== Instructions to follow ==
Which lines run from the line with "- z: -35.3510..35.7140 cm" through the line with "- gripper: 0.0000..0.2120" in the entries below? Print them exactly, both ends included, and nothing more.

(Material supplied Opens)

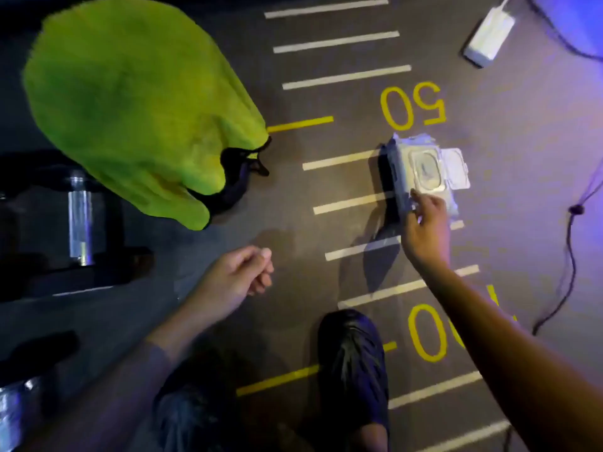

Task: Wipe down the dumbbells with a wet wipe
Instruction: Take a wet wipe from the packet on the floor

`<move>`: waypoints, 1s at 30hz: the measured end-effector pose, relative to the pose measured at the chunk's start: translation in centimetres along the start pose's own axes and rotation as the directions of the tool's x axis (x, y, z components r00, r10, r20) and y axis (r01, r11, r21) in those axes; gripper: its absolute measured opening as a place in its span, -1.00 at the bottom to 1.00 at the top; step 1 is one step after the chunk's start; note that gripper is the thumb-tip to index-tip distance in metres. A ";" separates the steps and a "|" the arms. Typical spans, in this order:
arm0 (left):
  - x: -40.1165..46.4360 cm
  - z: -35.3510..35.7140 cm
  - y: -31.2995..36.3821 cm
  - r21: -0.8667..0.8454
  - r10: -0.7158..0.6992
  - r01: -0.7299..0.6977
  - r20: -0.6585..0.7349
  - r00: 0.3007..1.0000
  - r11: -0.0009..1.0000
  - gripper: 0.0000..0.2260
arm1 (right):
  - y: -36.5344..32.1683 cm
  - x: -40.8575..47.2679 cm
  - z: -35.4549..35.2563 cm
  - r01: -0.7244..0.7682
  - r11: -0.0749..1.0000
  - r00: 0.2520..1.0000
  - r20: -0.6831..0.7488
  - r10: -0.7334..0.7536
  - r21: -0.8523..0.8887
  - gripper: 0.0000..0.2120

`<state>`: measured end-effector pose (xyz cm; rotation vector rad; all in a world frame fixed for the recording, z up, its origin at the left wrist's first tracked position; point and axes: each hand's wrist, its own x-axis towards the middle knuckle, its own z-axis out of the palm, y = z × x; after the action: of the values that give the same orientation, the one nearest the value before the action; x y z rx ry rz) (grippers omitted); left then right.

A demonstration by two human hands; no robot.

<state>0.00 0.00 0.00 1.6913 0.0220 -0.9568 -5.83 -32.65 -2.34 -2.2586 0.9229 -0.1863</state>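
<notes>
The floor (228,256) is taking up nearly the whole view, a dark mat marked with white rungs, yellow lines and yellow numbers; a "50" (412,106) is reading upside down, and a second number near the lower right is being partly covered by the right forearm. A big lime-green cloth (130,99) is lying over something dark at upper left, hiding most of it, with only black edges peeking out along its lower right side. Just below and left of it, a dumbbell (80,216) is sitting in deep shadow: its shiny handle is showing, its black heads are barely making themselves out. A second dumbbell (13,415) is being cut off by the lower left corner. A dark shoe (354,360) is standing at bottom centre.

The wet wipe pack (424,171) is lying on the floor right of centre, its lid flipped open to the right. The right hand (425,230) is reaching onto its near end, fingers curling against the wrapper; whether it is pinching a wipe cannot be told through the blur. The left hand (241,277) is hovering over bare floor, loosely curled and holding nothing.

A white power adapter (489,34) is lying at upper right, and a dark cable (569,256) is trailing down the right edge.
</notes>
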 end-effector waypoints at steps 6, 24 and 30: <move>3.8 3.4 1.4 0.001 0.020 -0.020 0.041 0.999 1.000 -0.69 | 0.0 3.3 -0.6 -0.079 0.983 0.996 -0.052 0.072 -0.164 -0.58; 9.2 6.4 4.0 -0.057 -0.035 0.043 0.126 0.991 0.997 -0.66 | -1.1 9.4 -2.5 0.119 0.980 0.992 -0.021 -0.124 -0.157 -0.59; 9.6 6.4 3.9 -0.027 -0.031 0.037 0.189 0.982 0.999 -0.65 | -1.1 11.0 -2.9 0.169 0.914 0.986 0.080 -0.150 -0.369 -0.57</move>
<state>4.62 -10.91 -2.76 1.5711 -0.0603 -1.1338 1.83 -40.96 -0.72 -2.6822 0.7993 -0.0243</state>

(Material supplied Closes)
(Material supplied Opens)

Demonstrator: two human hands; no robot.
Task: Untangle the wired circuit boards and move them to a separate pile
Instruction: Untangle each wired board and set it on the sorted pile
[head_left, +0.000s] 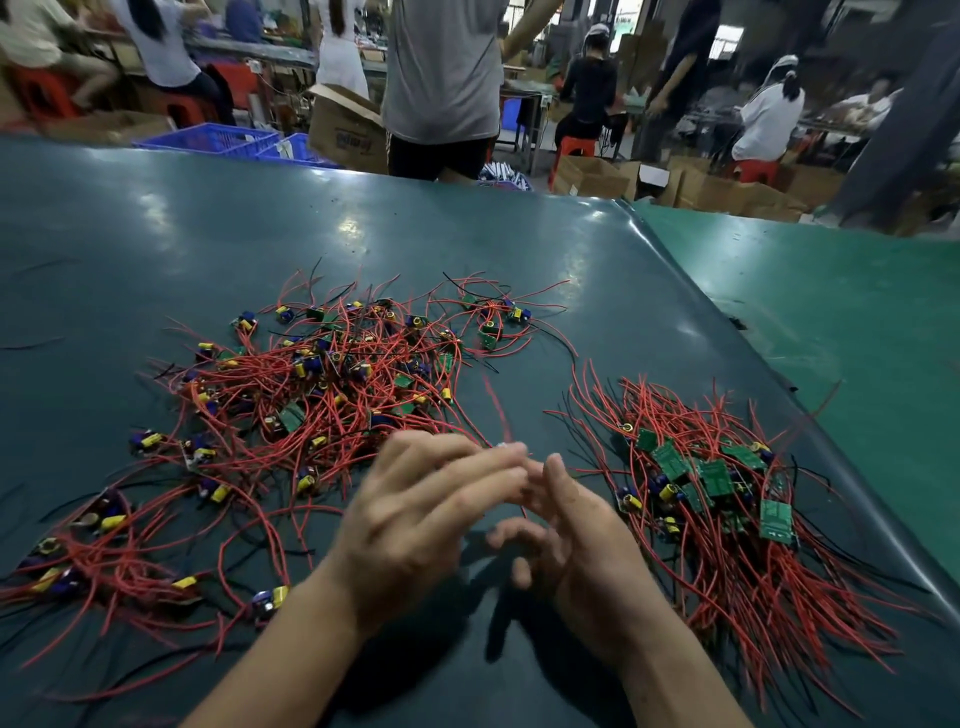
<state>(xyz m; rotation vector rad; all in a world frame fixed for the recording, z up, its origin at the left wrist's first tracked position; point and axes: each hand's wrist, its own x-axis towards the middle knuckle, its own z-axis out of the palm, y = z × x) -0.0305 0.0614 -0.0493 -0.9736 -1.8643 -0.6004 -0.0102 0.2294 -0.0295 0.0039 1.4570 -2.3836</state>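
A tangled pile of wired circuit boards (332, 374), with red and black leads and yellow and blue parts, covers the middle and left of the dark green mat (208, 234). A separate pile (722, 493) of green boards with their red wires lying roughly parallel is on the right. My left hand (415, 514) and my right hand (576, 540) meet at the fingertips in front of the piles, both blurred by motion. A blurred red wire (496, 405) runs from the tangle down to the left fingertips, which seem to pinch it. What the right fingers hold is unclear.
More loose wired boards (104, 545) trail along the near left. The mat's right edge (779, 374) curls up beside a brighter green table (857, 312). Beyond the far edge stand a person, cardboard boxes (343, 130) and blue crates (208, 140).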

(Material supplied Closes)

== Response ==
  - z: -35.3510..35.7140 cm
  - y: -31.2995..36.3821 cm
  - r21: -0.8667..0.8454
  - r10: -0.7158..0.6992
  - r01: -0.7299..0.6977
  - r20: -0.6585..0.7349
  - r00: 0.3007..1.0000
  - r11: -0.0009..1.0000
  - gripper: 0.0000..0.2260
arm1 (right):
  - y: -36.5344..32.1683 cm
  - x: -40.8575..47.2679 cm
  - z: -35.4549..35.2563 cm
  - r01: -0.7244..0.7682
  - r11: -0.0749..1.0000
  - r00: 0.2520..1.0000
  - r20: -0.6831..0.7488
  - r10: -0.7334..0.7536
  - r21: -0.8523..0.8887
  - gripper: 0.0000..0.2120

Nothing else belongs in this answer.